**Task description:**
Would you return every line of the listing below that has "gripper" in it?

= = = = =

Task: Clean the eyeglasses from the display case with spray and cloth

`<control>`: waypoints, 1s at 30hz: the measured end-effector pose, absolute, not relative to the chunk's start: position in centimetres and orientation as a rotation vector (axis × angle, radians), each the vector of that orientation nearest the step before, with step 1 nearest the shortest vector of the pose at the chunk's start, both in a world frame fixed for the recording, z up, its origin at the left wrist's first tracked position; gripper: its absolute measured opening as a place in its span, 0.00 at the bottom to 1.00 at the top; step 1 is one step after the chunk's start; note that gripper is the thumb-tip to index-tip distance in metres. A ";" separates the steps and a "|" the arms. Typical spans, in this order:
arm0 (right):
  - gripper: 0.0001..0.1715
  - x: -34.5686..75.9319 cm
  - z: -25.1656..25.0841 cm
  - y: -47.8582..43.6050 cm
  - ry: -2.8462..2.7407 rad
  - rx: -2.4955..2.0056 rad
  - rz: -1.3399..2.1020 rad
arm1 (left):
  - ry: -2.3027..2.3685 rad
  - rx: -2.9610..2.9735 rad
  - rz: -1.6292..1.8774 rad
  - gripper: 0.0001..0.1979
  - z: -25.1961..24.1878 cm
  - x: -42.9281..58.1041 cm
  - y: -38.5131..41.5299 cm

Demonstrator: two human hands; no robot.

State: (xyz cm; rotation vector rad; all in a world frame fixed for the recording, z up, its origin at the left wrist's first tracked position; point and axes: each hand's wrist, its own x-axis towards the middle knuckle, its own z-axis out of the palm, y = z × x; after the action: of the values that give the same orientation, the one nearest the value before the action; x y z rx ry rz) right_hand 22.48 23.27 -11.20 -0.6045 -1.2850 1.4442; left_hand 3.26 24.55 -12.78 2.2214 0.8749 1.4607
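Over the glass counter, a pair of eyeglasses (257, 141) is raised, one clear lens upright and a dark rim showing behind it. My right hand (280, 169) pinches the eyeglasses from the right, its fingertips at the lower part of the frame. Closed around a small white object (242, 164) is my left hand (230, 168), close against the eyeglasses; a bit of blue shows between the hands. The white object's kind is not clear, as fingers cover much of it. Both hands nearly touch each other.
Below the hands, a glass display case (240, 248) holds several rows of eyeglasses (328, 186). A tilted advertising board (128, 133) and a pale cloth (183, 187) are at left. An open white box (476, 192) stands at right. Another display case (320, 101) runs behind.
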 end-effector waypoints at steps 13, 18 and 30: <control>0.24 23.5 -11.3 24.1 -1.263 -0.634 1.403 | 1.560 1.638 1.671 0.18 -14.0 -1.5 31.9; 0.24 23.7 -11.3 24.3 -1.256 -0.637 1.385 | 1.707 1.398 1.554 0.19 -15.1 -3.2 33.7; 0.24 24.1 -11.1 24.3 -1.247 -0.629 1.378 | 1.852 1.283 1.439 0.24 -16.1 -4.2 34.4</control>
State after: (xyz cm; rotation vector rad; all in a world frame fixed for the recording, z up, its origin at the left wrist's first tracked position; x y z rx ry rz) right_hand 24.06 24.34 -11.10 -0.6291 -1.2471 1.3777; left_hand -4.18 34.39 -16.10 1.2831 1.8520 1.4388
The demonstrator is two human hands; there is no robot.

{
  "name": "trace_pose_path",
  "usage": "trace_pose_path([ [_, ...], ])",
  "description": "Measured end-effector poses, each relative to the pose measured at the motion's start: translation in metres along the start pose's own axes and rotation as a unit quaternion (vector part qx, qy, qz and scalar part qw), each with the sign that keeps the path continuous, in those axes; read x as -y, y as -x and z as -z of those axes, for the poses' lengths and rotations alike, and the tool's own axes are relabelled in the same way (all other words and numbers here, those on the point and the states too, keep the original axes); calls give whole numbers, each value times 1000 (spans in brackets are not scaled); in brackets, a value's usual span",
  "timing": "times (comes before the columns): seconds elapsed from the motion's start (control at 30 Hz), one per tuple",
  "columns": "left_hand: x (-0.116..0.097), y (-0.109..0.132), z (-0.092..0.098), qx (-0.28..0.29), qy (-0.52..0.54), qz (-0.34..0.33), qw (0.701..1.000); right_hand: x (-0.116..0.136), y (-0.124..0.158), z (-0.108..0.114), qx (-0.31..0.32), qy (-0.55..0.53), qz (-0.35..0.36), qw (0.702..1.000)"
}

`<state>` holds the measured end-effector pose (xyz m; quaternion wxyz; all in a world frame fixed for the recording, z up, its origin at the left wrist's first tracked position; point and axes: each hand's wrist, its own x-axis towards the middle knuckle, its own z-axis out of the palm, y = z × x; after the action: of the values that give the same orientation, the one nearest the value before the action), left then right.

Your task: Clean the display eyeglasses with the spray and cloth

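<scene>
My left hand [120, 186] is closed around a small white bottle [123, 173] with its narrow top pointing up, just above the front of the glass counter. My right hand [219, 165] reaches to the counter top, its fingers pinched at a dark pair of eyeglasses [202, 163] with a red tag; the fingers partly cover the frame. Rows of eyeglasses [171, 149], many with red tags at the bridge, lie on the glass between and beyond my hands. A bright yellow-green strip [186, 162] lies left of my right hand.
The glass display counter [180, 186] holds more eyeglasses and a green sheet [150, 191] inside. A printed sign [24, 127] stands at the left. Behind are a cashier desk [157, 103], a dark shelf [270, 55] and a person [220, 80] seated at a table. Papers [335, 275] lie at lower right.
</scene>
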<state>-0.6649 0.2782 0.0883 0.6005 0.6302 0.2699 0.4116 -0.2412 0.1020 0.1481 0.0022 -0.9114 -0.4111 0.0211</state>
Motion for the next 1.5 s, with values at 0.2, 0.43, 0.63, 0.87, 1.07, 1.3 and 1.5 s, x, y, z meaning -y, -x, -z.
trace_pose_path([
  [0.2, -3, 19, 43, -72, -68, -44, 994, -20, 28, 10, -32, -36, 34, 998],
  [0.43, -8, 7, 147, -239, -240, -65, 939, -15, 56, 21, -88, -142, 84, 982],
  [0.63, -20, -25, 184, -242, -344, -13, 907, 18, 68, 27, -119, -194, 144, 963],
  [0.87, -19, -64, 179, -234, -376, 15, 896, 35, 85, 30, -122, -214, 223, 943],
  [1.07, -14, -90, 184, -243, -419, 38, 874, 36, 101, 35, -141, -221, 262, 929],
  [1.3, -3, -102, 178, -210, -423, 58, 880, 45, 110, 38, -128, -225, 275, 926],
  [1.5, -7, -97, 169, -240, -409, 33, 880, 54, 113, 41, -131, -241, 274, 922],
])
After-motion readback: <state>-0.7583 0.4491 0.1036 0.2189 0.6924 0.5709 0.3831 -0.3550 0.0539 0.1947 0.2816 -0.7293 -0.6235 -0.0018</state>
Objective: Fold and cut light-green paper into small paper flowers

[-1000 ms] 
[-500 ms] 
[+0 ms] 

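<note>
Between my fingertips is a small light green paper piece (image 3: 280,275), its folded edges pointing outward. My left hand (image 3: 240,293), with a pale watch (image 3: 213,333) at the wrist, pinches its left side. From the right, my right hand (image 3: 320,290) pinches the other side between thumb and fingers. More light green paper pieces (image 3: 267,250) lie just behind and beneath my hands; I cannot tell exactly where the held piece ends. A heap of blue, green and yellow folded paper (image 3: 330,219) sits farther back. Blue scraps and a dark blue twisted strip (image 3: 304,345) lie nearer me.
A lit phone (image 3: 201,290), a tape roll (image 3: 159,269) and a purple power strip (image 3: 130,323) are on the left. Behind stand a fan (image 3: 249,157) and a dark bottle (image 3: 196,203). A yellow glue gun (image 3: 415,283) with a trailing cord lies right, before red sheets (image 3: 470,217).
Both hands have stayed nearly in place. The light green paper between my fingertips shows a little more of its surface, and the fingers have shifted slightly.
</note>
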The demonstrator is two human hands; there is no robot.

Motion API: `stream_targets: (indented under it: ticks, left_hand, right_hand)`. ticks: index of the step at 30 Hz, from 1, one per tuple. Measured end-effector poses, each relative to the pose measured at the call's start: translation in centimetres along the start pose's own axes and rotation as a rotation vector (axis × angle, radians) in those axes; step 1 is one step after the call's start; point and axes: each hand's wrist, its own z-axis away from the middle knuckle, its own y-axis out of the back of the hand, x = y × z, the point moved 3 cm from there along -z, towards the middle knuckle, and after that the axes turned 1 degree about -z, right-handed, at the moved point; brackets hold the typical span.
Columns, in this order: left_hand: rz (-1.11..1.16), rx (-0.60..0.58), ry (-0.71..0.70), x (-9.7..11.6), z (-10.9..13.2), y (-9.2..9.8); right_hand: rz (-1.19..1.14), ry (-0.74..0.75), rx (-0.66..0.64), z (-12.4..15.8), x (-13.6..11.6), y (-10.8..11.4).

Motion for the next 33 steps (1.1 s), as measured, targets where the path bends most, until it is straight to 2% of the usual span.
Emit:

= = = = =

**Final answer:**
`<control>`: waypoints, 1s at 30hz: the measured end-effector pose, absolute, not relative to the chunk's start: position in centimetres and orientation as a rotation vector (axis × angle, radians), each the vector of that orientation nearest the step before, with step 1 nearest the shortest vector of the pose at the chunk's start, both in a world frame fixed for the recording, z up, its origin at the left wrist's first tracked position; gripper: its absolute measured opening as a place in its span, 0.00 at the bottom to 1.00 at the top; step 1 is one step after the chunk's start; note that gripper is the thumb-tip to index-tip distance in metres. A ";" separates the steps and a "|" the arms. Typical spans, in this order:
  - gripper: 0.0001..0.1715
  - gripper: 0.0001..0.1979

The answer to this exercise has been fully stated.